Los acontecimientos fueron rápidos e inesperados. El 7 de julio, a pesar de que se estaba ya en pleno verano, una espesa niebla cubría toda la franja meridional de Asturias y los carlistas decidieron el ataque antes de que sus enemigos pudieran reforzarse. El marqués de Boveda de Limia, segundo de Gómez, se encontró a los liberales atrincherados en la orilla opuesta, desde donde controlaban el puente y el vado que permitía el paso del río y, encomendándose a Dios pero no al diablo, dirigió sus tropas contra ambos flancos.

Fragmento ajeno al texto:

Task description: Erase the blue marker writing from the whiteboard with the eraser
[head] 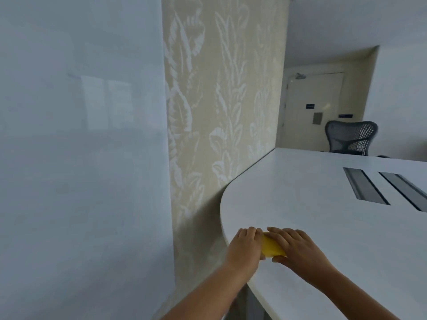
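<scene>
A yellow eraser (271, 248) lies on the rounded near corner of a white table (323, 227). My left hand (246, 247) covers its left end and my right hand (295, 248) rests over its right side, so both hands grip it between them. The glossy whiteboard (80, 146) fills the left of the view. Its surface shows only pale reflections; I can make out no blue writing on it.
A strip of beige leaf-patterned wall (221, 100) stands between the whiteboard and the table. Two dark cable slots (388, 188) are set into the tabletop at the right. A dark mesh office chair (351, 137) and a closed door (312, 107) are at the back.
</scene>
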Demonstrator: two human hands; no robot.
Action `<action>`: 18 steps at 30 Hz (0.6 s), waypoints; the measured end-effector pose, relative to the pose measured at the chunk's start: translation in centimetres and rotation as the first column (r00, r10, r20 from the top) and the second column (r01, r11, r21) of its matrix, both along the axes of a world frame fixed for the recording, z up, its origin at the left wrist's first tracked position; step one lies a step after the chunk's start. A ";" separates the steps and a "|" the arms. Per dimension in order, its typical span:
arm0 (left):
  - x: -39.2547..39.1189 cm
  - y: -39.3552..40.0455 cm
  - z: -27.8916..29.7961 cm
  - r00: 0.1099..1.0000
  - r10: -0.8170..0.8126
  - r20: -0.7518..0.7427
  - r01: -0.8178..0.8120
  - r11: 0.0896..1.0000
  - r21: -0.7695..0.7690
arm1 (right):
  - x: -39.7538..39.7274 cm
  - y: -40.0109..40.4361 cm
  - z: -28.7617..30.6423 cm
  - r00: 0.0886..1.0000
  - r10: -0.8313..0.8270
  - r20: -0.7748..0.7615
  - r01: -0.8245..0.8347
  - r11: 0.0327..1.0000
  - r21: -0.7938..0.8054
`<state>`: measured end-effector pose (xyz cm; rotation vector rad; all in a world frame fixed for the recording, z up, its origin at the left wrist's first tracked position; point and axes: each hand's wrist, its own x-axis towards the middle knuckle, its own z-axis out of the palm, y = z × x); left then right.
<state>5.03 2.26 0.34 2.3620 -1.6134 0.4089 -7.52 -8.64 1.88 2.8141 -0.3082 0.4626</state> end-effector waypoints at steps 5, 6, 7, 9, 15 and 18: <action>-1.9 -2.8 -2.5 0.996 -0.074 -0.048 0.078 0.993 0.084 | -2.9 -1.4 -2.2 0.998 -0.039 -0.057 0.042 0.998 0.041; -2.2 -3.3 -2.8 0.995 -0.091 -0.048 0.095 0.991 0.095 | -3.4 -1.7 -2.4 0.997 -0.053 -0.054 0.056 0.997 0.060; -2.4 -3.8 -2.9 0.994 -0.099 -0.047 0.104 0.989 0.108 | -3.9 -1.8 -2.6 0.996 -0.076 -0.054 0.080 0.993 0.086; -2.7 -4.7 -3.0 0.993 -0.105 -0.045 0.110 0.987 0.119 | -4.4 -1.9 -2.7 0.994 -0.096 -0.043 0.101 0.986 0.131; -2.7 -4.1 -3.9 0.986 -0.109 -0.130 0.121 0.989 0.088 | -4.6 -4.0 -4.8 0.995 -0.101 0.003 0.096 0.953 0.289; -2.5 -3.2 -4.5 0.981 -0.153 -0.119 0.164 0.982 0.089 | -4.2 -4.7 -5.5 0.992 -0.119 -0.050 0.128 0.952 0.277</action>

En cuestión de minutos el aire se llenó de pólvora y de lamentos y el Nalón se volvió rojo. Cuando los liberales que volvieron a la Pola pudieron hacer recuento se dieron cuenta del importante desastre: les habían hecho 300 bajas y 521 prisioneros, entre ellos siete capitanes y once tenientes, y con ellos todo el armamento abandonado en su precipitada huida.

El otro bando

En el otro bando, 700 fusiles nuevos y munición para diez batallas, contó Gómez en su cuartel provisional de Oviedo. También 85 bajas, pero esto era lo de menos, porque al calor del éxito su ejército había multiplicado aquel mismo día los alistamientos de mozos que le iban a acompañar en su periplo.

Lo que no sabemos es la razón por la que el general Manso no acudió en socorro de las tropas de Pardiñas y decidió permanecer en Pola de Lena. Cuando fue culpado por éste de la derrota, se defendió diciendo que las comunicaciones por Mieres estaban imposibles y que además sus tropas estaban tan cansadas que decidió dejarlas descansar en Lena. El caso es que fue procesado por estos hechos y, a pesar del apoyo que recibió de sus ayudantes de campo, pasó el resto de su vida justificando su falta de actuación en aquella mañana.

En cuanto a Gómez, al día siguiente ya había salido hacia Galicia llevando consigo nada menos que cien carretas de bueyes con el botín recogido en Oviedo, para la desesperación de su perseguidor Espartero, que a las pocas horas entraba en una capital vacía de provisiones y veía alejarse a su presa una vez más.

Sí, ya sé que no puedo escribir sobre carlistas en las Cuencas sin citar al famoso José Faes, pero resulta que no es de esta guerra. Fue abatido en 1874 y su historia merece un relato aparte.